В конечном счете, я здесь, подумал Фрей.
Наверху лестницы был еще один коридор, и еще больше дверей по каждую его сторону. Каждая из них была частной учебной комнатой, с маленьким аналоем на полу, матом для коленопреклонения и окном-щелью высоко наверху. Еще больше классов, и дверь в библиотеку, которая была закрыта. Он почти дошел до следующей двери, когда внезапно услышал голос, пугающе близкий.
— Это Эуфелия, вот кто. Это она привела остальных вниз.
Он метнулся в класс и припал к двери с обратной стороны, как раз когда две женщины в тапочках на ногах выплыли из-за угла.
— Она говорит, ее исследование очень серьезно, — спорила вторая. — Она очень искренна.
— Но она не очень способная, — ответила первая. — Ее понимание Криптономикона скорбное.
Две фигуры прошли по коридору. Фрей взглянул на них. Они были среднего возраста, с седеющими волосами, обстриженными как у мужчин, рационального стиля. И у них были белые робы Ораторов.
— Зато у нее талант в бросании костей, — настаивала вторая женщина.
— Да это так. Сигналы очень ясные. Но я не уверена, научится ли она интерпретировать их.
— Возможно, если мы больше сфокусируем на гадании по броскам и облегчим другие занятия.
— Сделаем исключение? Боже, нет. Если начать с нее, нам придется сделать такое с каждой, и где мы тогда будем?
Голоса затихли, когда они повернули за угол, Фрей расслабился. Казалось, что хижину все еще патрулировали, даже глубокой ночью. Чтобы ловить послушниц крадущихся в буфет, или подобных вещей. Ну, что же придется ему быть осторожнее. Он не думал, что его совесть позволит ему ударить женщину.
Он нашел спальню девочек вскоре после этого, и проскользнул в нее.
Некоторое время он стоял у двери, в темноте.

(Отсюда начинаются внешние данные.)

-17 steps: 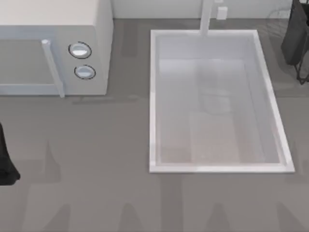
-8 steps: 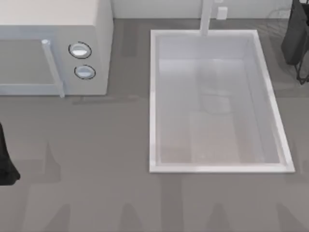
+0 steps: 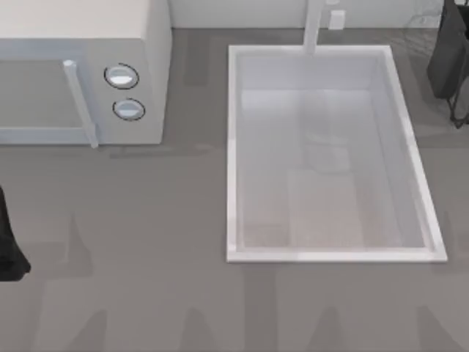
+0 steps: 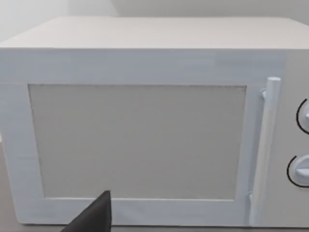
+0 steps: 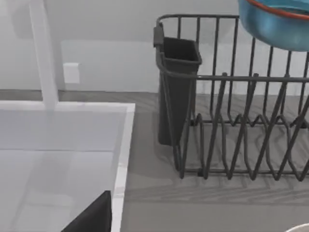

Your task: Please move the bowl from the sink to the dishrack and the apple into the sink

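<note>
1 bowl above 1 dishrack; 1 sink; 1 microwave. Pincer states: can't tell.

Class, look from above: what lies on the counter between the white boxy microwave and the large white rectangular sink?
Nothing: between the white boxy microwave and the large white rectangular sink, the top view shows bare grey counter.

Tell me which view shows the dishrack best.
The right wrist view: the dishrack stands beside the sink, its dark wires and cup plain, with the bowl above it. The top view catches a few thin wires at its upper right corner. The left wrist view faces the microwave.
</note>
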`<action>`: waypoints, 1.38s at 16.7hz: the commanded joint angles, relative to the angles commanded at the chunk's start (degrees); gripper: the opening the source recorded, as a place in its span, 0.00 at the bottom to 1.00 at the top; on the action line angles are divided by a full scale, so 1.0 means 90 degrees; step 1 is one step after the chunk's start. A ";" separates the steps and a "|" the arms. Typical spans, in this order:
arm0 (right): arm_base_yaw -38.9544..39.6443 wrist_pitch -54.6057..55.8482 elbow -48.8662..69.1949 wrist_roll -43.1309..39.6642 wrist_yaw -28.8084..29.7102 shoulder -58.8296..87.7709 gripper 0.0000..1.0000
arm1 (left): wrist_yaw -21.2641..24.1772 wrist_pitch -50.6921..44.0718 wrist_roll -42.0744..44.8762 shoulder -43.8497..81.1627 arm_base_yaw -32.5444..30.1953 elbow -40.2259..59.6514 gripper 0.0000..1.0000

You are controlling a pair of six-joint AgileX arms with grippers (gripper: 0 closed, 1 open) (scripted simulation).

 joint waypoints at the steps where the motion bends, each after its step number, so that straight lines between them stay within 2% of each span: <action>1: -0.0046 -0.0213 0.0275 -0.0053 -0.0009 0.0358 1.00 | 0.0000 0.0000 0.0000 0.0000 0.0000 0.0000 1.00; 17: -0.1373 -0.5295 0.6451 -0.1265 0.0031 0.8697 1.00 | 0.0000 0.0000 0.0000 0.0000 0.0000 0.0000 1.00; 23: -0.1671 -0.6403 0.7810 -0.1536 0.0056 1.0550 1.00 | 0.0000 0.0000 0.0000 0.0000 0.0000 0.0000 1.00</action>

Лунный свет проникал сквозь пару световых люков на двухъярусные кровати. Около пятидесяти девушек спали, в холодном свете были видны их съеженные очертания, комнату мягко наполняло сопение, нарушаемое случайными легкими храпами. В воздухе витал запах, не духов, но чего-то неопределимого и женственного, присутствующего в опасной концентрации. Фрей ощутил странную игривость.